I on the other hand recalled a reel I did for Instagram crawling back into bed when I remembered that there was no need to get dressed on my Birthday – we were locked down! I'll repost it so check out my insta account if you need a laugh - it was the very first reel I ever made!
Feel free to substitue 2-3 hens eggs for the aqua fab is you're not vegan or haven't used aqua faba as an ingredient before, or give it a go. You'll be surprised at how amazing it is and let's face it, you're goignt to throw it away otherwise!
120g tiger nut flour – or use all gluten free flour if that’s all you have
60g gluten-free plain flour
40g gluten-free cocoa powder
120 ml aquafaba juice from chickpea can - unsalted chickpeas
270 g coconut sugar
1/2 tsp salt
1 tsp vanilla extract
1 tsp instant coffee powder
250 g dairy-free dark chocolate chips – keep 80g back to stir in later
120g almond butter
Preheat the oven to 180 degrees celsius fan. Line an 8x8 baking tin with baking paper.
Sift the flour and cocoa powder into a medium bowl. Add the salt.
Add the aquafaba and sugar into a separate bowl and whisk with an electric whisk or a hand held whisk until thick and glossy. You want it to make peaks when you take the blades out of the mixture.
Add the vanilla and coffee to the bowl with the aquafaba and sugar. Fold in with a spatula.
Place the chocolate (remembering to keep 85g back to stir in later) into a heatproof bowl and place it on top of a saucepan of hot (not boiling water) to melt. This is a form of bain marie. Once melted remove the bowl of chocolate and stir in the almond butter to cool it down.

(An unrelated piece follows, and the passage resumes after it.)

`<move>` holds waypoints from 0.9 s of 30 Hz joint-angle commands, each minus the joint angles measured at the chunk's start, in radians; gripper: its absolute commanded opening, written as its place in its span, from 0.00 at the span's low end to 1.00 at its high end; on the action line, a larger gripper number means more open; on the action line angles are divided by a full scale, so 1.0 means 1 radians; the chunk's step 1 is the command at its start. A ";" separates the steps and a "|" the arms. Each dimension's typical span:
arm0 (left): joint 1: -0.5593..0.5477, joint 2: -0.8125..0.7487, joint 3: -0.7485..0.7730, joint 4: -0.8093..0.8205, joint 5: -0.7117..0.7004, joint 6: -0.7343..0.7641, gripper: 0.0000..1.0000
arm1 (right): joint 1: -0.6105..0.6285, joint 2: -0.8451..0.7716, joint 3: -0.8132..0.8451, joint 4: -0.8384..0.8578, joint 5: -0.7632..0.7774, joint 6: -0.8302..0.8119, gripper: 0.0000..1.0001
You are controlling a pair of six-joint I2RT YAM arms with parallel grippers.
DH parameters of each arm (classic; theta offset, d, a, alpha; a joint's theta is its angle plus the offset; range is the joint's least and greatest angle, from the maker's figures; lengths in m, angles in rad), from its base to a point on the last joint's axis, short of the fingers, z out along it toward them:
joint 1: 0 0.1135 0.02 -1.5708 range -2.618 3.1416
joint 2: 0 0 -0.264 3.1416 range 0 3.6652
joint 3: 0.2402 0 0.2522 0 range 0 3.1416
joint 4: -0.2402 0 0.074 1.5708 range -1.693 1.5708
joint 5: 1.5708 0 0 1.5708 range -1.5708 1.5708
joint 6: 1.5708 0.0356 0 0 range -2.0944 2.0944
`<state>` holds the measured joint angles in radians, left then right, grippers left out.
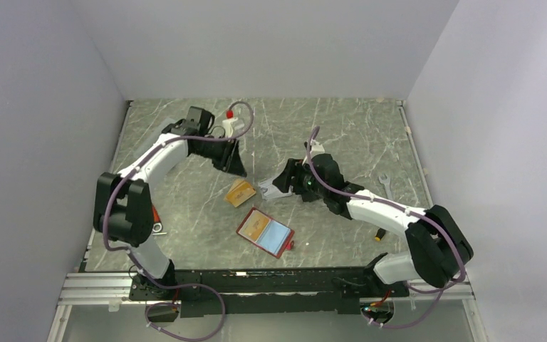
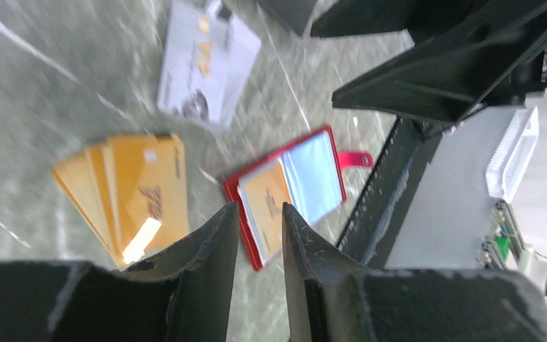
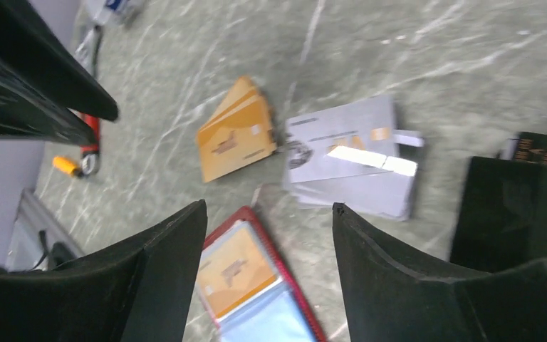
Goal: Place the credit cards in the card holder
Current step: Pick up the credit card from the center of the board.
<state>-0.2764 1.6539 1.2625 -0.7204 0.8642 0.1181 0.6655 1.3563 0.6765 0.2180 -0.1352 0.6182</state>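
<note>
The dark-red card holder (image 1: 283, 242) lies open on the table near the front, with one gold card (image 1: 255, 226) in its left pocket. It also shows in the left wrist view (image 2: 317, 178) and the right wrist view (image 3: 271, 324). A fanned stack of gold credit cards (image 1: 240, 192) (image 2: 132, 192) (image 3: 236, 132) lies behind it, with silver cards (image 1: 269, 188) (image 2: 206, 60) (image 3: 349, 153) to their right. My left gripper (image 1: 236, 165) (image 2: 258, 212) hangs above and behind the gold stack, its jaws a narrow gap apart and empty. My right gripper (image 1: 285, 178) (image 3: 269, 208) is wide open and empty over the silver cards.
A white bottle with a red cap (image 1: 229, 121) stands at the back left. A wrench (image 1: 384, 182) and a small screwdriver (image 1: 379, 233) lie at the right. A red-handled tool (image 1: 157, 217) lies by the left arm. A black rectangular thing (image 3: 513, 206) sits right of the silver cards.
</note>
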 commanded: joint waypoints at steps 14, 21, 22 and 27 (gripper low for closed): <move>-0.084 0.561 0.472 0.073 -0.019 -0.085 0.35 | -0.123 0.078 0.005 0.019 0.018 0.038 0.66; -0.084 0.619 0.509 0.060 0.010 -0.094 0.89 | -0.126 0.183 0.025 0.148 -0.040 0.083 0.41; -0.084 0.621 0.511 0.061 0.012 -0.094 0.98 | -0.125 0.202 0.035 0.151 -0.041 0.083 0.36; -0.087 0.638 0.526 0.046 0.023 -0.069 0.99 | -0.126 0.282 0.071 0.168 -0.054 0.084 0.22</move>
<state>-0.3614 2.2734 1.7519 -0.6598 0.8661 0.0223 0.5400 1.6081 0.6968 0.3019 -0.1646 0.6930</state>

Add the chocolate and almond butter mix to the aquafaba mix and fold with a spatula.
Fold in the flour and cacao mixture trying not to knock out too much air but ensuring it is combined completely.
Finally add the chocolate chips, mix thoroughly and pour into the lined tin.
Bake for 35-40 minutes or until a skewer inserted in the middle of the brownie comes out almost clean.
Allow to cool (30 mins to an hour depending on how hot your kitchen is) before slicing.